Give back the whole listing below exactly.
======== INFORMATION SUPPLIED ========
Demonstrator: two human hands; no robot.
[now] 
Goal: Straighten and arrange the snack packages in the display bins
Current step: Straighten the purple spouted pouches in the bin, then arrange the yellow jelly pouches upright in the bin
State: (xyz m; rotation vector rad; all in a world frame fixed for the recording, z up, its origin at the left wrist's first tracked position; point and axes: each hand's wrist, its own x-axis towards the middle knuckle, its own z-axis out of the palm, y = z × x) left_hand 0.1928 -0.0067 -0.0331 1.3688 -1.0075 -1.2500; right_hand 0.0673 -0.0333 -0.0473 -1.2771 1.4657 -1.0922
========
__SOLUTION TO THE EXERCISE__.
Demonstrator: two human hands; no robot.
[now] 
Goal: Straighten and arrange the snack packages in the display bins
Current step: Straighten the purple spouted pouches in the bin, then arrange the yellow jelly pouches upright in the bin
State: (xyz m; rotation vector rad; all in a world frame fixed for the recording, z up, its origin at the left wrist's first tracked position; point and axes: each hand's wrist, its own x-axis towards the middle knuckle, its own z-axis out of the palm, y = z × x) left_hand 0.1928 -0.0067 -0.0331 1.3688 -1.0075 -1.2500; right_hand 0.0673 -0.0333 -0.0473 -1.2771 1.4657 -1.0922

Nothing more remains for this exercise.